The Danish Concept of Hygge

In Denmark, there is a concept called hygge, pronounced “hoo-guh,” it is defined as “a quality of coziness that brings a feeling of contentment or well-being.” Hygge is about creating a cozy, welcoming, warm home and staying in to enjoy it, so it’s no coincidence that Scandinavians are rated as some of the happiest people in the world. Now, the secret is out. While people have been hygge-ing in Scandinavia for years, hygge has recently become the latest aspiration in the United States and the United Kingdom. Listed as one of the top wellness trends, it cannot be denied any longer: Staying in is the new going out.

The global awareness of the concept of hygge is, I believe, born out of the growing awareness that our way of life is unsustainable. As we are constantly bombarded with information and chronic stress has reached epidemic proportions, something’s going to break if we don’t slow down. In truth, our bodies, emotions, marriages, and bank accounts are already starting to break down under this immense pressure, not to mention health. Modern problems like adrenal fatigue are the physical consequences of this type of lifestyle. Clearly, we need to do something differently.
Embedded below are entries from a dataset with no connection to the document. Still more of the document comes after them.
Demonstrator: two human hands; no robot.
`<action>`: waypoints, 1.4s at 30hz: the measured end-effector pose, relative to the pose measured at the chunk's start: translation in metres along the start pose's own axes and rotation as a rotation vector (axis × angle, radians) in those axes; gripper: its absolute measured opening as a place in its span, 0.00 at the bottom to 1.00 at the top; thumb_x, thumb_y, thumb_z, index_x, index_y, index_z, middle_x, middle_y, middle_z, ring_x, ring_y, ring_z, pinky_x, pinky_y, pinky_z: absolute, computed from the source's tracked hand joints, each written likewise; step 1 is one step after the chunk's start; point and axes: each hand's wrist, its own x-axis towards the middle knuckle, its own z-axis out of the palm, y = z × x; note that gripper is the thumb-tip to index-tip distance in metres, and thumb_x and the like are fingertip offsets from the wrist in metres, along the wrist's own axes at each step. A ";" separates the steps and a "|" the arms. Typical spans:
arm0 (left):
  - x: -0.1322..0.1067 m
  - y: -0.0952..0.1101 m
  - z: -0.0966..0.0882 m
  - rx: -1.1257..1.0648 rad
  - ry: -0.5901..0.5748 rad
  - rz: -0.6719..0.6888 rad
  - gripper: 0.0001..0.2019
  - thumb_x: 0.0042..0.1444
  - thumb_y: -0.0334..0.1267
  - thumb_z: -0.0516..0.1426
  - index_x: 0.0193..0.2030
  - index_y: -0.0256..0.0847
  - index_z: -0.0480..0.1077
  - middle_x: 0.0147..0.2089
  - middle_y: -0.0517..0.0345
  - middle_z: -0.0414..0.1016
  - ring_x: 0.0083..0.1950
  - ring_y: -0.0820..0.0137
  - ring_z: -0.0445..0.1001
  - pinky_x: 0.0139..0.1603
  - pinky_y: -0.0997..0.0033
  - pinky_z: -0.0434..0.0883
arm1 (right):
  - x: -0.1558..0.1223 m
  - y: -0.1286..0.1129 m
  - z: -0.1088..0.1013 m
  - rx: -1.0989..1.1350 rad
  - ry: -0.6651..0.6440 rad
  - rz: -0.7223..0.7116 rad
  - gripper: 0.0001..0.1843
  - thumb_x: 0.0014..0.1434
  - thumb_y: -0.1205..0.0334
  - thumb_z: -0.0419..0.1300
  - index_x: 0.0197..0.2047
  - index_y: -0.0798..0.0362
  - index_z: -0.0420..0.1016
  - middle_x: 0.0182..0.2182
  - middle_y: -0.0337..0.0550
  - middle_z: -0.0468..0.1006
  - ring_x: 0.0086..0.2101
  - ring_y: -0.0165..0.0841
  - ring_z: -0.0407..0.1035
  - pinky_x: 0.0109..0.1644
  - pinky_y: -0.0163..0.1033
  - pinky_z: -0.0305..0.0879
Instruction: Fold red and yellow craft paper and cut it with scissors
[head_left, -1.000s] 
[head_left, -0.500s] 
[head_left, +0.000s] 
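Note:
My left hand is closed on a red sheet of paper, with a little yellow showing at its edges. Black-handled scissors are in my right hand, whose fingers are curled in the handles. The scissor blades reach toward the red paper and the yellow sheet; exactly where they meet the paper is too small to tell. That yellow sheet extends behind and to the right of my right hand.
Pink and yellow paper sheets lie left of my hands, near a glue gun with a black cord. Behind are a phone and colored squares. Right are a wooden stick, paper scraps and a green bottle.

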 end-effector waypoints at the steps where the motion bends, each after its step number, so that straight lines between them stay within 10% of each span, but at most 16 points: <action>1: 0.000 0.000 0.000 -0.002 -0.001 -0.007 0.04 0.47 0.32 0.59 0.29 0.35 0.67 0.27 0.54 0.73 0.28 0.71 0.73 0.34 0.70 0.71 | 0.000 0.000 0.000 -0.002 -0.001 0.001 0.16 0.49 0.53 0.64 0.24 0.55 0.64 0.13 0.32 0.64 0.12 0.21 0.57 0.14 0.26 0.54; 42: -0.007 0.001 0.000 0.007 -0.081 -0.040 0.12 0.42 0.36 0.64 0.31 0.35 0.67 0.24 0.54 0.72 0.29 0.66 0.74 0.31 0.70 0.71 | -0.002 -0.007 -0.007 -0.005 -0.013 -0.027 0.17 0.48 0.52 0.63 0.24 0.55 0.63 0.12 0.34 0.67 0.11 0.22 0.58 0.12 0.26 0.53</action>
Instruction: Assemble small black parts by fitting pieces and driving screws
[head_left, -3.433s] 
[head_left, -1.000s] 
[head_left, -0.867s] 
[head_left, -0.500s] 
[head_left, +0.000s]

Enter hygge: cozy, comfy, “let’s slow it down” hygge. The word sounds foreign (because it is) but so does the concept. And yet, you can see it everywhere now, and related trends, like minimalism, digital detoxes, and more people working at home or working fewer hours. This is society’s cry for relief – a time-out, a moment to breathe, a reclamation of the concept of relaxation. Hygge embodies all the things that our souls crave. It is the excuse we have been looking for, to cozy up with a giant fuzzy blanket, wear slouchy clothes, and just chill out.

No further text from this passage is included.